** PROBLEM STATEMENT **
Among the entries below, extract exactly the lines that run from the one with "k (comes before" through the one with "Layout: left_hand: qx", both ends included.

[Items from a data source]
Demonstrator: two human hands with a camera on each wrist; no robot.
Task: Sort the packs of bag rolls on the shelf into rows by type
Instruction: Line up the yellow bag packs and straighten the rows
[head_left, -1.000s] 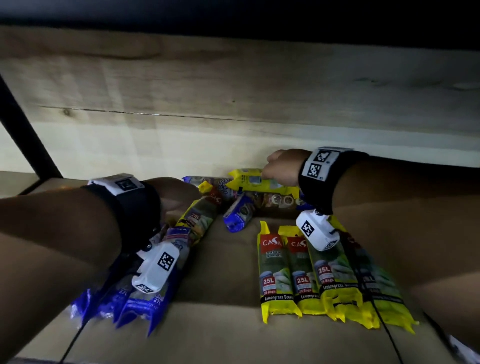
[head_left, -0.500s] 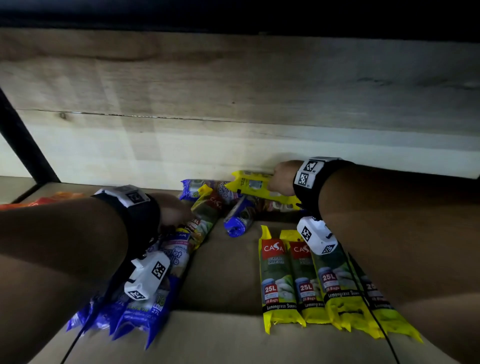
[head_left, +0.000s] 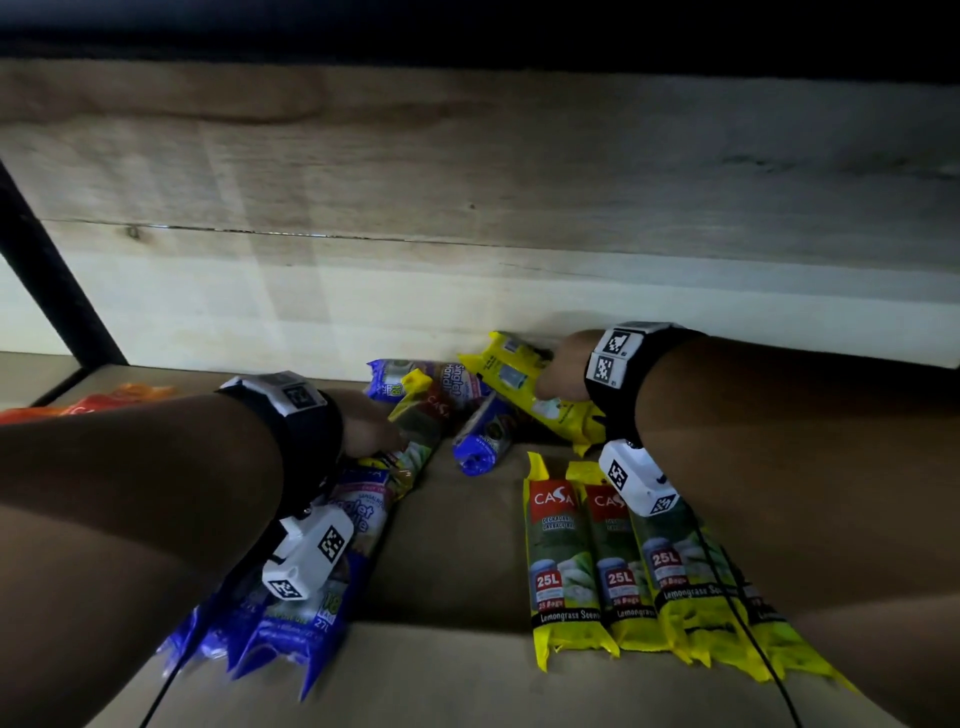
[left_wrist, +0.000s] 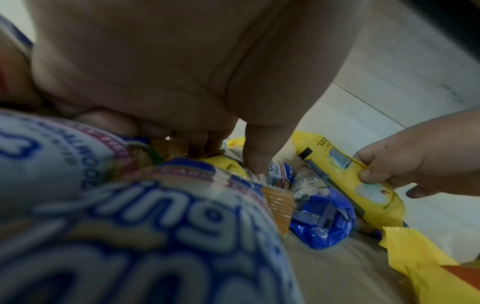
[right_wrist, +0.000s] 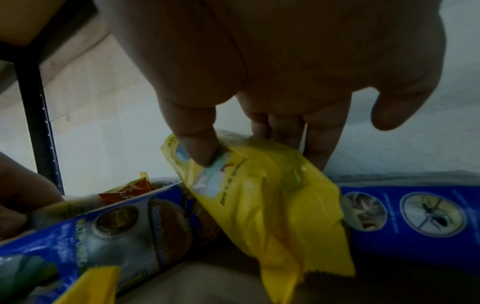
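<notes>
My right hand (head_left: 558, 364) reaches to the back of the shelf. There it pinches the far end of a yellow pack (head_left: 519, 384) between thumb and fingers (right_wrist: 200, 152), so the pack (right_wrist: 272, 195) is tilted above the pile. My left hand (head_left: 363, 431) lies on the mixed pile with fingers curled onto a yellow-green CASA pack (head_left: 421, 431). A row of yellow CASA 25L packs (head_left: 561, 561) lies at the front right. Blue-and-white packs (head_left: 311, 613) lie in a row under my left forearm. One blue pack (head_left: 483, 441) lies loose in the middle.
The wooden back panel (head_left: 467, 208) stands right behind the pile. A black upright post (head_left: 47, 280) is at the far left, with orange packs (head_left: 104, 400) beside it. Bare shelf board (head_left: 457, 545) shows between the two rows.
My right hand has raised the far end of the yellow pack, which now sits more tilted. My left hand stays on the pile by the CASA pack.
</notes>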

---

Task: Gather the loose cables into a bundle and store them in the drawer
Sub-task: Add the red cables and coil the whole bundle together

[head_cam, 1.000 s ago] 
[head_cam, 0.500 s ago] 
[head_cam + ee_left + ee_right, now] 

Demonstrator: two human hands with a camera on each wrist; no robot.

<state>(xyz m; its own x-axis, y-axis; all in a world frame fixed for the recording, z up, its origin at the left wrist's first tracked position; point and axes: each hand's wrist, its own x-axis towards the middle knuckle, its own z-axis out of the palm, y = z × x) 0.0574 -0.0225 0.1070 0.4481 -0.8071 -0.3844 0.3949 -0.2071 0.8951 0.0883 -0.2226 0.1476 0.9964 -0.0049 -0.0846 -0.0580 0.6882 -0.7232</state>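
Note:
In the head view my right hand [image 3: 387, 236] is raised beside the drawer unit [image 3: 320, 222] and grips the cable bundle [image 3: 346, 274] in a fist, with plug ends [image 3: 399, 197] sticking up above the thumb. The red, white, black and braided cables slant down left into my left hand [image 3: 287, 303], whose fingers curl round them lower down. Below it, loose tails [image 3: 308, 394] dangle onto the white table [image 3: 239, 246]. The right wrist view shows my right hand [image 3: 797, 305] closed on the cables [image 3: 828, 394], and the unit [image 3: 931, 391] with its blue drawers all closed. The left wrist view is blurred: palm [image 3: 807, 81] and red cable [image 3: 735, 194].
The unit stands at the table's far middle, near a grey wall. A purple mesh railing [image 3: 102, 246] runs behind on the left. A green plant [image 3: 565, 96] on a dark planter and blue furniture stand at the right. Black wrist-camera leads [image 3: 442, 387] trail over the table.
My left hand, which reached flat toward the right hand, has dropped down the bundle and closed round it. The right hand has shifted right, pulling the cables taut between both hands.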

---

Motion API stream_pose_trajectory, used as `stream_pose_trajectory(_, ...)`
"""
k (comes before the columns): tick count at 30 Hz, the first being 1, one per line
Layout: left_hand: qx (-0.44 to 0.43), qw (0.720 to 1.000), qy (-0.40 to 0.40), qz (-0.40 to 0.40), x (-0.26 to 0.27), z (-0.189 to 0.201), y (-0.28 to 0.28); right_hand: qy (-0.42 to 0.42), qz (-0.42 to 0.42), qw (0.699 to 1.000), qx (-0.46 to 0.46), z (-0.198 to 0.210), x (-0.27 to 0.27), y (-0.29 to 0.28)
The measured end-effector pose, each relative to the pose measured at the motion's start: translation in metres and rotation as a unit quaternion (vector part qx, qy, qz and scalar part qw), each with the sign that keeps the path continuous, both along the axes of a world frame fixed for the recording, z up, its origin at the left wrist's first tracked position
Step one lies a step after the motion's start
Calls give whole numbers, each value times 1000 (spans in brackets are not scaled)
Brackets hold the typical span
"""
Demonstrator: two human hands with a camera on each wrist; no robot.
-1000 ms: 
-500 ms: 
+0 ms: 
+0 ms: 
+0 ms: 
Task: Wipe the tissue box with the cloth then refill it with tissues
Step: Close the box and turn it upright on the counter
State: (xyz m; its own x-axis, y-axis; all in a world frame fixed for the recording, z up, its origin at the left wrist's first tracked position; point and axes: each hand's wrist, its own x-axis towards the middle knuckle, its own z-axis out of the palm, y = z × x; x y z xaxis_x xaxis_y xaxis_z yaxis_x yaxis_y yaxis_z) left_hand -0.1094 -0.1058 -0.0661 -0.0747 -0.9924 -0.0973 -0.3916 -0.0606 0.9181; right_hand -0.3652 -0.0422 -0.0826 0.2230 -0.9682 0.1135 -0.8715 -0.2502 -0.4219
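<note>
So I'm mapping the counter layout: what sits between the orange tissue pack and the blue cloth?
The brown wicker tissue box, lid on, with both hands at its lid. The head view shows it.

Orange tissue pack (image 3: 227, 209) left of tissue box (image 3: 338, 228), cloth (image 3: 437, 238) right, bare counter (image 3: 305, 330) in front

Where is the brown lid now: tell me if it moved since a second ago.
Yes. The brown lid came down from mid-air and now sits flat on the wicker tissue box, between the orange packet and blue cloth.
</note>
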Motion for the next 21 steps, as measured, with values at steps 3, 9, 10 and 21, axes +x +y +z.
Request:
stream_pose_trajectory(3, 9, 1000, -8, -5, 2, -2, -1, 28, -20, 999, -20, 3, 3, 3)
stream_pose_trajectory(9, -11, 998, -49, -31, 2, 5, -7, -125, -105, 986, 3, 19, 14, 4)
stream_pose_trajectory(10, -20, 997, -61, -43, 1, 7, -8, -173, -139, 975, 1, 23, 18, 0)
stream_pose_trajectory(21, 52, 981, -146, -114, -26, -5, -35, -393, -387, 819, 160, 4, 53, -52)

** COMPLETED TASK **
k (comes before the columns): tick count at 30 Hz, the first being 1, one per line
Layout: left_hand: qx (-0.44 to 0.43), qw (0.720 to 1.000), qy (-0.40 to 0.40), qz (-0.40 to 0.40), x (-0.26 to 0.27), z (-0.189 to 0.201), y (-0.28 to 0.28); right_hand: qy (-0.42 to 0.42), qz (-0.42 to 0.42), qw (0.699 to 1.000), qx (-0.46 to 0.46), z (-0.198 to 0.210), x (-0.27 to 0.27), y (-0.29 to 0.28)

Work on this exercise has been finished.